# Exercise details
Please copy out every line of the listing below in which the word "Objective" appears.

# Records for the exercise
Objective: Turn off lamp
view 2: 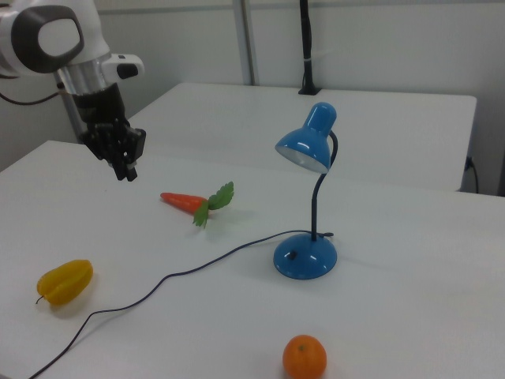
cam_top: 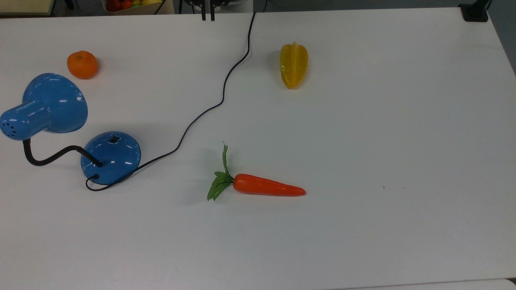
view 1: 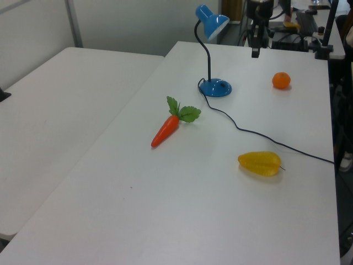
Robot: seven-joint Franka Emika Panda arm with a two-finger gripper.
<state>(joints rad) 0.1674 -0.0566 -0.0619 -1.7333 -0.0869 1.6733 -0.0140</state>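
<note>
Well apart from the lamp (view 2: pixel 307 202), the end effector (view 2: pixel 126 171) hangs, seemingly closed.

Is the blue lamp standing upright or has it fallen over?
Upright: the lamp stands on its round base on the table, shade raised on the bent neck.

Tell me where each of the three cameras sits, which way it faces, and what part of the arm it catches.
Top view: overhead, looking straight down on the table; the claw tips poke in at the top edge.
Left view: raised, off a table corner near the starfruit, looking along the table toward the lamp; the claw hangs above the far end.
Right view: lower, by the orange, facing across to the carrot; wrist and claw at upper left.
All three views share the lamp, cord, carrot, orange and starfruit.
</note>
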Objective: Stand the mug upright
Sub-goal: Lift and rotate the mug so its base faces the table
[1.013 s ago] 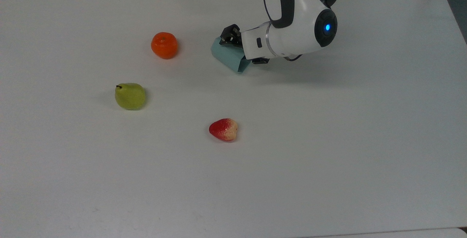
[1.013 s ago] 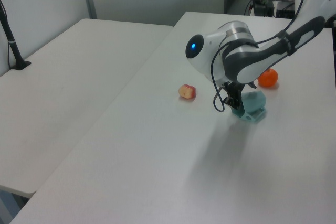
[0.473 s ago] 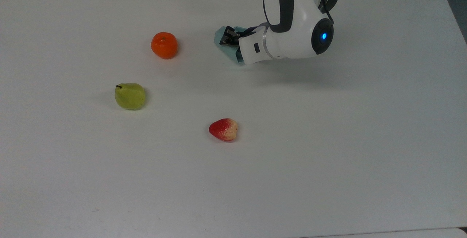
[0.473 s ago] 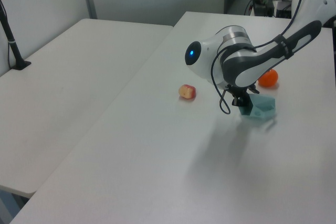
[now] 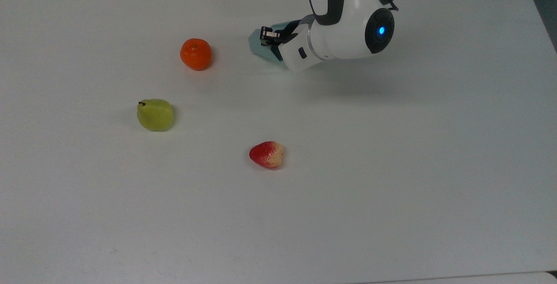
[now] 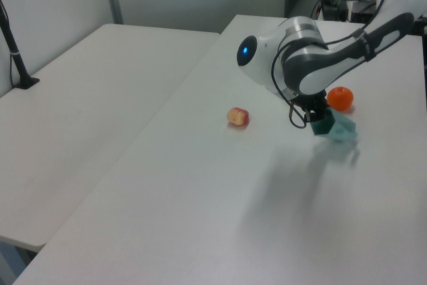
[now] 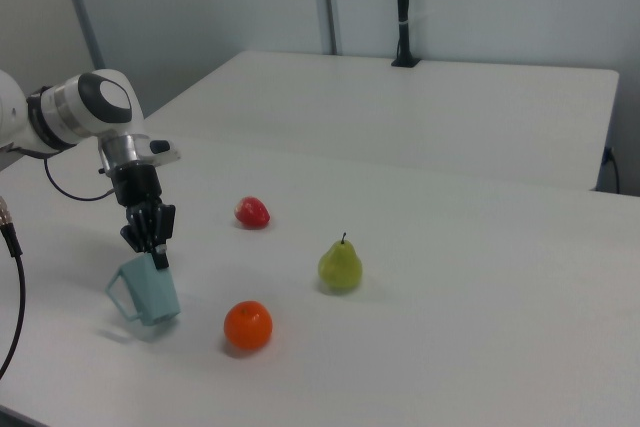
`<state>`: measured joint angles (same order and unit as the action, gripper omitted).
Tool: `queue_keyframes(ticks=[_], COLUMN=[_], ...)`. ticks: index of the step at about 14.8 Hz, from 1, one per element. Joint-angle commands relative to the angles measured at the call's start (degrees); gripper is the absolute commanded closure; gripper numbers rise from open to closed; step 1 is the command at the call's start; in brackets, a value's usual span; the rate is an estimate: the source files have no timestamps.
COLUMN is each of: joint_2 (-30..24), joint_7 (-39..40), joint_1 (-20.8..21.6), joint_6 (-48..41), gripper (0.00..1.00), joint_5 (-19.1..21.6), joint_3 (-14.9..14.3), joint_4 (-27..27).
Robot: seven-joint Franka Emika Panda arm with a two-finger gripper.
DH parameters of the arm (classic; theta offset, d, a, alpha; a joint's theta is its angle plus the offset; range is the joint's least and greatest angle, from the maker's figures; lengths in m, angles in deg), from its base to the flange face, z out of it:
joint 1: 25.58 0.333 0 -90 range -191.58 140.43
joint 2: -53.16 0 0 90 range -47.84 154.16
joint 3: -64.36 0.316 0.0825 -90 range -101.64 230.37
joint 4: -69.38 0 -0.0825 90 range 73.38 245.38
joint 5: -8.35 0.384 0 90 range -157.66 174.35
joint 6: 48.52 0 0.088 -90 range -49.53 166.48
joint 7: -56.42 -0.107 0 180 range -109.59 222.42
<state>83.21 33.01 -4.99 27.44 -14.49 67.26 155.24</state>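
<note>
Top view: the gripper (image 5: 270,36) was at the rim of the pale teal mug (image 5: 260,46), near the far edge of the white table (image 5: 391,166); an orange (image 5: 196,53) lay to the top view's left of the mug, with a pear (image 5: 155,114) and a strawberry (image 5: 266,154) nearer the camera.
Left view: the mug (image 6: 339,128) was tilted, just beside the orange (image 6: 341,98), and the gripper (image 6: 313,113) was on its upper edge.
Right view: the mug (image 7: 148,290) stood almost upright, handle to the right view's left, and the jaws were narrow, closed on its rim wall; the gripper (image 7: 154,243) came from above.
Handling: the mug seemed light and stiff, and its matte wall probably not slippery; the rim wall looked the best place to hold.
</note>
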Motion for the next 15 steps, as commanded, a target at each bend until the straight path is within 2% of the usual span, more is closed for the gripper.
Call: queue_keyframes(ticks=[1, 4, 8, 11, 15], joint_2=[-2.0, -4.2, -9.6, -10.7, -11.1], joint_7=[4.3, 4.9, 10.2, 15.5, 26.9], joint_1=[-0.2, -1.1, -2.6, -4.8, -5.7], joint_6=[-0.3, 3.4, 14.7, 21.8, 31.1], gripper=[1.0, 1.0, 1.0, 1.0, 1.0], joint_5=[1.6, 2.4, 3.6, 8.6, 14.8], joint_3=[-0.2, -0.1, 0.0, 0.0, 0.0], joint_4=[0.7, 0.5, 1.1, 2.3, 7.6])
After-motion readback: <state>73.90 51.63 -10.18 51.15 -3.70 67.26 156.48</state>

# Solution for this exercise
Objective: Turn off lamp
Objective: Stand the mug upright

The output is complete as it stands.